According to BlockBeats, a recent report by Guotai Haitong Securities Research titled "Stablecoins: How They Reshape Global Currency and Assets" provides an in-depth analysis of the current state and future prospects of the stablecoin market, as well as its impact on major asset classes. The report identifies six common misconceptions about stablecoins, emphasizing that their value is not absolutely stable.
The first misconception is that stablecoins have absolute value stability. The report clarifies that stablecoins are essentially credit extensions of pegged assets, subject to technical de-pegging risks and fluctuations in the value of the underlying assets. Therefore, their value is relatively stable rather than absolutely stable.

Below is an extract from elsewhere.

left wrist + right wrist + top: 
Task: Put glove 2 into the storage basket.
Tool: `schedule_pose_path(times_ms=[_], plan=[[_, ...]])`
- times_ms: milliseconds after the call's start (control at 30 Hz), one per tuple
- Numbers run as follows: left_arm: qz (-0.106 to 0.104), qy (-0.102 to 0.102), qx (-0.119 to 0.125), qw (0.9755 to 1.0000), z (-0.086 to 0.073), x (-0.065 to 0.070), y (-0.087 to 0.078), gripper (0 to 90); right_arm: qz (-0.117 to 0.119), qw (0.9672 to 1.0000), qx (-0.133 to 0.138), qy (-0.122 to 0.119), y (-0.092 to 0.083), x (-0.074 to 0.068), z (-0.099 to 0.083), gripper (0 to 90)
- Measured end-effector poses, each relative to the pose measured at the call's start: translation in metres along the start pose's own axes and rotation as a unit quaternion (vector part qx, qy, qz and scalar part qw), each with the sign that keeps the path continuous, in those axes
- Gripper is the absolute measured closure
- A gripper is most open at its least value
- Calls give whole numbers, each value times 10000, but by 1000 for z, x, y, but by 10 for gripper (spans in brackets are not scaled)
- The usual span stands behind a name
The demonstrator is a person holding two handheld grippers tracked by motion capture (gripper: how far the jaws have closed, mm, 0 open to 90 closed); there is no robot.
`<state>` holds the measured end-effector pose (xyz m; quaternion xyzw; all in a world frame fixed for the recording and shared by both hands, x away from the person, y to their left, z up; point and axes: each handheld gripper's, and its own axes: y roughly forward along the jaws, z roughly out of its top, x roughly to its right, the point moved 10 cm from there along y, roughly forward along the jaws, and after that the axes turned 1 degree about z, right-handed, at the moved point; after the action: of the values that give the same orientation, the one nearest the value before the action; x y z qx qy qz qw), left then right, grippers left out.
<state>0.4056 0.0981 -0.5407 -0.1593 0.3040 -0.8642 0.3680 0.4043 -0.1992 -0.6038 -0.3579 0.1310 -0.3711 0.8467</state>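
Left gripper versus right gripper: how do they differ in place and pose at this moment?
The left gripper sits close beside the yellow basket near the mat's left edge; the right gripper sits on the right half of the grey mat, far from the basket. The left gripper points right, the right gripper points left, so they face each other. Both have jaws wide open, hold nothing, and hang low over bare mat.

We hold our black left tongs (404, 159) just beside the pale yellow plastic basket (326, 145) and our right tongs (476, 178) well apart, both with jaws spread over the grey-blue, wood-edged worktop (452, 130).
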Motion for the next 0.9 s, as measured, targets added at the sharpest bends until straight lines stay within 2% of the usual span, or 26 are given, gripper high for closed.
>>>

The second misconception is that all fiat currencies can be used to issue stablecoins in large quantities. The development of stablecoins for different fiat currencies depends on the acceptance of the fiat currency itself. Stablecoins backed by the most widely trusted fiat currencies are likely to dominate the market.
The third misconception is that U.S. dollar stablecoins weaken the credibility of the dollar. On the contrary, the rapid development of dollar stablecoins enhances the dollar's status by expanding its functionality and usage. However, dollar stablecoins pose a significant challenge to the fiat currencies of other countries, especially those with volatile exchange rates.
The fourth misconception is that U.S. dollar stablecoins are a "lifeline" for U.S. Treasury bonds. While the stablecoin market can slightly alleviate the pressure on U.S. short-term debt, the Federal Reserve ultimately controls the short-term debt market. Dollar stablecoins have minimal impact on the long-term debt market.
The fifth misconception is that U.S. dollar stablecoins will significantly increase the supply of U.S. dollars. Although stablecoins allow some issuance authority to be transferred from the Federal Reserve to issuing companies, the Federal Reserve remains the primary participant in monetary supply and can regulate overall dollar liquidity. Similar to economies with a currency board, multiple issuing banks exist, but monetary authorities can still adjust the money supply based on market conditions.
The sixth misconception is that stablecoins will rapidly advance the Real World Asset (RWA) market. The support of stablecoins for RWA is more evident in the trading aspect, while the development of the RWA market ultimately depends on the quality of underlying assets. Currently, the RWA market is in its early stages, with potential paths focusing on "credit priority" and "liquidity priority."